Os casais chamados "mistos" foram obrigados a se separar. Quando uma
mulher alemã branca solicitava uma licença-maternidade ou ficava grávida de
um alemão nascido na África, o parceiro era imediatamente forçado à
esterilização.
Em 1937, uma operação secreta nazista foi além: cerca de 400 crianças negras
da Renânia foram esterilizadas contra a vontade de seus pais. Por causa
dessas perseguições, muitos negros fugiram da Alemanha.
Entretanto, poucos alemães de origem africana foram realmente internados em
campos de concentração. De acordo com as últimas pesquisas históricas, não
mais de 20 membros da comunidade negra alemã foram levados por nazistas e
uma pessoa morreu no programa de extermínio de pessoas com desabilidades,
dentro do programa que os nazistas chamaram de “Aktion T4”.

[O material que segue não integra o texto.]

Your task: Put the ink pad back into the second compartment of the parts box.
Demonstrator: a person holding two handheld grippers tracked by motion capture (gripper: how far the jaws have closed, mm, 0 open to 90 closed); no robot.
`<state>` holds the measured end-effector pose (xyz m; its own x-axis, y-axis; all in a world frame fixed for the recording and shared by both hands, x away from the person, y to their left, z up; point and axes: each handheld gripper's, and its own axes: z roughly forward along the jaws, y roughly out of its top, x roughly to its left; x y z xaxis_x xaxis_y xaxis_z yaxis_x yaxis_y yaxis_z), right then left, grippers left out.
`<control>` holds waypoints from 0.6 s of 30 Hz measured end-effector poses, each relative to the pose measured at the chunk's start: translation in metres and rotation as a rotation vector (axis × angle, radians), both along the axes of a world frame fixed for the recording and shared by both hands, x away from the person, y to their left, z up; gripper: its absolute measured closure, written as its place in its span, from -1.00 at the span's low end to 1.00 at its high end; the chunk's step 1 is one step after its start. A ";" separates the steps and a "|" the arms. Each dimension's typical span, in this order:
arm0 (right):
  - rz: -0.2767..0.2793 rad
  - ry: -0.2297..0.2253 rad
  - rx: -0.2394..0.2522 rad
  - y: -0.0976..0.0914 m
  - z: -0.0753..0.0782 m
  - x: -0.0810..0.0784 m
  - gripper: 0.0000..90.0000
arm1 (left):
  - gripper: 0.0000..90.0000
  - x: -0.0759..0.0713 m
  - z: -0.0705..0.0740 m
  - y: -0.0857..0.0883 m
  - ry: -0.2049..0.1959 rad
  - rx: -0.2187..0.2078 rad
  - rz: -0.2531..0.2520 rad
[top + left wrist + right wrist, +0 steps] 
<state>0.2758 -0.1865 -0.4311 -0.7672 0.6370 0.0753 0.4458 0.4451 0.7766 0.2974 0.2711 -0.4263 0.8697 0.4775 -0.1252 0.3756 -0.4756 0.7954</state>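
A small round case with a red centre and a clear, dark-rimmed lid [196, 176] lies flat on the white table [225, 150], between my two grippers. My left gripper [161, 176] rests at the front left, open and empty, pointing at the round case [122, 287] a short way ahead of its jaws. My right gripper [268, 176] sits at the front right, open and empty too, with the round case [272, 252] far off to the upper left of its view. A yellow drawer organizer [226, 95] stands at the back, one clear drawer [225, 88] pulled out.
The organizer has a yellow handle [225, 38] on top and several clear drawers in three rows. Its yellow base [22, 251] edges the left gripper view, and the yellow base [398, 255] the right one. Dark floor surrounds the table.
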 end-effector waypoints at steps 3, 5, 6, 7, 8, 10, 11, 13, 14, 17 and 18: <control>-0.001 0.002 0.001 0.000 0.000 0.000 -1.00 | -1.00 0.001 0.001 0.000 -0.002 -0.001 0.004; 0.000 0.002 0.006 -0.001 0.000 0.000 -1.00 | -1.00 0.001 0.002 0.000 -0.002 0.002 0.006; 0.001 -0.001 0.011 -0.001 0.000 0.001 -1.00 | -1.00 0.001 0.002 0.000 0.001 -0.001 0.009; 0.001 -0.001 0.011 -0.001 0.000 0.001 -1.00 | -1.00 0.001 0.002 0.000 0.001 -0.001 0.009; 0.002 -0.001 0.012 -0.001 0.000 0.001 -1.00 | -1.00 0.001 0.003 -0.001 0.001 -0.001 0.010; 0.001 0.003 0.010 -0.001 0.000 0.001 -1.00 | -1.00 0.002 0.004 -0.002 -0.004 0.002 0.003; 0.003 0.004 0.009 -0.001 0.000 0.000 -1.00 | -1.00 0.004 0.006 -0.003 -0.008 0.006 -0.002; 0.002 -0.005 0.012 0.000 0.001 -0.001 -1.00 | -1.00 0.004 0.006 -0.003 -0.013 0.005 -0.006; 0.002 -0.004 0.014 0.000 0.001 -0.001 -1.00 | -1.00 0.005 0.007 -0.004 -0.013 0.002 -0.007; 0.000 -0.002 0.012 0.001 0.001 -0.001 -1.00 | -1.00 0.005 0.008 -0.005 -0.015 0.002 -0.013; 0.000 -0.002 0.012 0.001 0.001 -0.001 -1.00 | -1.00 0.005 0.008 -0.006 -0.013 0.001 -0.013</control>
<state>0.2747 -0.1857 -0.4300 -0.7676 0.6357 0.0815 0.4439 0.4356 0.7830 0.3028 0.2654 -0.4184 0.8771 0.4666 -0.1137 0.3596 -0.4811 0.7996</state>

O único alemão negro que foi enviado para um campo de concentração, não
por razões políticas, foi Gert Schramm, internado em Buchenwald por causa da
cor de sua pele aos 15 anos, em 1944. Ele escreveu um livro "Ein schwarzer
Deutscher erzählt sein Leben" ("Um alemão negro conta de sua vida", sem
tradução em portugês), relatando sua experiência dramática.
A maioria dos alemães negros foi preso por razões políticas ou pelo chamado
“comportamento antissocial”, como a homossexualidade.
De acordo com os nazistas, a própria cor da pele identificava uma pessoa
pertencente a esta comunidade como um sujeito "diferente" dos outros
alemães. Por isso, uma vez presas, essas pessoas não eram mais liberadas.
Um comportamento que mostra como, mais do que vítimas de uma
perseguição nazista, a comunidade negra alemã foi perseguida pelo racismo
espalhado nas sociedades europeias da época.